**WHAT IS EXPECTED**:
While reading through the material below, copy each line that holds the word "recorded".

**PROVIDED DATA**:
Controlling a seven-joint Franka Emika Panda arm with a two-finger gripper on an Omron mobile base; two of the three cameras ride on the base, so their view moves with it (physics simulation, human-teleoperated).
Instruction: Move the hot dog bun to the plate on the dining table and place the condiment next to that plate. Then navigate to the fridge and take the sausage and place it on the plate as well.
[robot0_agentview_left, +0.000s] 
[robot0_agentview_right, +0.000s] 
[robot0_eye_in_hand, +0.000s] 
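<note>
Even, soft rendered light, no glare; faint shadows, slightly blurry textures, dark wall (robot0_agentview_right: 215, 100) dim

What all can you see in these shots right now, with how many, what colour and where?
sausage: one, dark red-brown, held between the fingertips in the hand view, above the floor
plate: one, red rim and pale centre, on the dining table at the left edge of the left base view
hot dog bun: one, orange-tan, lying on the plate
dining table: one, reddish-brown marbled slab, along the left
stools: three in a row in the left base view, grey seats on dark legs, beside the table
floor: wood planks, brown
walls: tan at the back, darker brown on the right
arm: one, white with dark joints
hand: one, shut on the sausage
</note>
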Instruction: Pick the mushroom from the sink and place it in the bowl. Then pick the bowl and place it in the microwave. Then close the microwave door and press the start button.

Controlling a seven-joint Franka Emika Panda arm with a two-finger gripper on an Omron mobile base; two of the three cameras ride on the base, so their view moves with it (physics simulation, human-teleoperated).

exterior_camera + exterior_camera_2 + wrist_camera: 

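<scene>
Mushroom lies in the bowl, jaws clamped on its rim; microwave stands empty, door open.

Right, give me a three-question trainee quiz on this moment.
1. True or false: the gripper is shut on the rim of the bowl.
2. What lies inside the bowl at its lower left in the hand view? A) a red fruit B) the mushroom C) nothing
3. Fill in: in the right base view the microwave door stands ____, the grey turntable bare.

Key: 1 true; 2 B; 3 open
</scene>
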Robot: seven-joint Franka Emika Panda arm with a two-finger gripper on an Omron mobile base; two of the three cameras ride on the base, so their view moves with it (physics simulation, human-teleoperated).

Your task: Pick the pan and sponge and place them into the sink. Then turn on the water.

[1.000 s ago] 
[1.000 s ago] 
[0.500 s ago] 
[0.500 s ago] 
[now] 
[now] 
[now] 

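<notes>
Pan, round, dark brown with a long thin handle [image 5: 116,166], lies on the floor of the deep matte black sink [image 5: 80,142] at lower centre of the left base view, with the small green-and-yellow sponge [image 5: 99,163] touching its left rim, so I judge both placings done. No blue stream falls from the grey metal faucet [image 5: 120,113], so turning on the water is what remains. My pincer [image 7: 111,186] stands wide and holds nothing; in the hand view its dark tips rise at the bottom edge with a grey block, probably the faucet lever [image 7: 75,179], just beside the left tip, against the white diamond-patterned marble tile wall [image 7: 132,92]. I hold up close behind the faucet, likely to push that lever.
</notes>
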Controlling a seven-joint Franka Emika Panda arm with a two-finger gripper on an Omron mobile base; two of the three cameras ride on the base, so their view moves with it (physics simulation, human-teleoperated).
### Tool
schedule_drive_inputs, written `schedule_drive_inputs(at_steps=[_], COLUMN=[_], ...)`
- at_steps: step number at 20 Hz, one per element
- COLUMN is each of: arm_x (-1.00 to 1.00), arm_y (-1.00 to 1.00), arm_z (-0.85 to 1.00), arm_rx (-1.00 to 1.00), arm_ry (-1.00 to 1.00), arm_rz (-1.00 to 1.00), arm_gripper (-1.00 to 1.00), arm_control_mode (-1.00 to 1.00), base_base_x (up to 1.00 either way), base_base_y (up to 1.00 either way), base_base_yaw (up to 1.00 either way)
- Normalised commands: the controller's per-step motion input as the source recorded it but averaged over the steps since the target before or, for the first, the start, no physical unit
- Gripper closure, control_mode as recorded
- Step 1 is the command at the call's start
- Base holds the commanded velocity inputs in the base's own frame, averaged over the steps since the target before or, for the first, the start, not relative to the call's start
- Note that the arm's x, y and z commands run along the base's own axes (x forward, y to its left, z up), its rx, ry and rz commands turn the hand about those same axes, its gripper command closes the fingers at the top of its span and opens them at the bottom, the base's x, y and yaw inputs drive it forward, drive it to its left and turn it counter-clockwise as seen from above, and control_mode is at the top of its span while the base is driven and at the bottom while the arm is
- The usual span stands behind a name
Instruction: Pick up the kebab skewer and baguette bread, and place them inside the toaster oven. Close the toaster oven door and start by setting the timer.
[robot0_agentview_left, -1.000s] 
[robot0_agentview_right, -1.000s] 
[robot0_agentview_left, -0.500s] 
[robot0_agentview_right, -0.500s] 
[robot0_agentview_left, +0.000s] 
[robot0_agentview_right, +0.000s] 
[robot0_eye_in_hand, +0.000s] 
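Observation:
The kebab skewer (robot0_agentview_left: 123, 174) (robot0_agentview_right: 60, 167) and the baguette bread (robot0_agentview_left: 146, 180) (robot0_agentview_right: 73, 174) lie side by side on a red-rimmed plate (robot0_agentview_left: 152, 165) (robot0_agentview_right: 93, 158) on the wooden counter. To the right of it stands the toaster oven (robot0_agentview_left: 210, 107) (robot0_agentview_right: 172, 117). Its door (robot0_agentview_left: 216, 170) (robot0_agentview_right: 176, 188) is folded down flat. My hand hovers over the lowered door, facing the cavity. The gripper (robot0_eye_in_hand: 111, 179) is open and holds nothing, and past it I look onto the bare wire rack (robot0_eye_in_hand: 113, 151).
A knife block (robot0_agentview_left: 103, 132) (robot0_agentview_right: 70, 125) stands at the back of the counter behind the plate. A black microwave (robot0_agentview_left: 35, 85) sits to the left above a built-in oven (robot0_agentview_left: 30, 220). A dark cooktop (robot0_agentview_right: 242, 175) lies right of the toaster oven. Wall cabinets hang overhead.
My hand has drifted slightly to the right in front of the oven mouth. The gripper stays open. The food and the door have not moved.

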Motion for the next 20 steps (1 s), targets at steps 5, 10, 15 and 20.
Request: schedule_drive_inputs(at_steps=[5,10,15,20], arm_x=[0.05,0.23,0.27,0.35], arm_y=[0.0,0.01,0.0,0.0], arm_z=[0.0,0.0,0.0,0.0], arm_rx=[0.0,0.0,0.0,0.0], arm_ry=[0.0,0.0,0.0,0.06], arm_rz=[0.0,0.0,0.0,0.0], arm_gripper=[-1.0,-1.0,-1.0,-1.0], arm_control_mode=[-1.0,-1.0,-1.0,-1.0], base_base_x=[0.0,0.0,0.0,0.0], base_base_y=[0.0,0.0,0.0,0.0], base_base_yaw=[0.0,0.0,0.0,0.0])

**SOLUTION TO THE PROBLEM**:
- Normalised commands: the controller's per-step motion input as the source recorded it but averaged over the steps since the target before or, for the first, the start, no physical unit
- Gripper closure, control_mode as recorded

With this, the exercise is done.